* MATERIAL PROVIDED *
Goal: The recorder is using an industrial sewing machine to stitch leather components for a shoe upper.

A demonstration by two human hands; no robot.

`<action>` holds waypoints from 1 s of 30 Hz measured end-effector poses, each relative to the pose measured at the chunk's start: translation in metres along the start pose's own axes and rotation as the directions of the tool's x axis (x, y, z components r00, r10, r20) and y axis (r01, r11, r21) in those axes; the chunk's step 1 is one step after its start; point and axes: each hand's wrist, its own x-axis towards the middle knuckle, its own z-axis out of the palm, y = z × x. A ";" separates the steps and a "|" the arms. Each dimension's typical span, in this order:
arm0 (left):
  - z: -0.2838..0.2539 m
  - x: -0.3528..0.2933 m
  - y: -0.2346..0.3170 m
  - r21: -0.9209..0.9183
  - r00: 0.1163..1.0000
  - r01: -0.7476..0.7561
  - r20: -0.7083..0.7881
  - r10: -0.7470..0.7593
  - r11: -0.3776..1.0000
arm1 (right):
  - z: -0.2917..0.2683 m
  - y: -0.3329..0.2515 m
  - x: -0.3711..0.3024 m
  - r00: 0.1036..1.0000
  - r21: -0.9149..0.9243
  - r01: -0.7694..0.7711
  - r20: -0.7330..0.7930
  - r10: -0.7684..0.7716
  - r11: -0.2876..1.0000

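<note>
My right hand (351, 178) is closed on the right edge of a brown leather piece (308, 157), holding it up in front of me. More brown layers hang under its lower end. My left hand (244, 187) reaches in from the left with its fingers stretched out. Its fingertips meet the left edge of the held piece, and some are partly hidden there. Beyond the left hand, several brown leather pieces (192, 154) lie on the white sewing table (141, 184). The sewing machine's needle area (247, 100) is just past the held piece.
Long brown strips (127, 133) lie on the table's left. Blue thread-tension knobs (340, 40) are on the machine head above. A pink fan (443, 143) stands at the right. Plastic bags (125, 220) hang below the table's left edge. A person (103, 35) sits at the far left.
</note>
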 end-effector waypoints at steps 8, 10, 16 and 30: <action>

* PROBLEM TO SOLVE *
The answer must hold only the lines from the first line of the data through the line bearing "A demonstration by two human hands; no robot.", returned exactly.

* RESULT FOR THIS TASK *
Goal: The recorder is using an industrial sewing machine to stitch leather components for a shoe upper.

A demonstration by two human hands; no robot.

There is nothing more to this answer.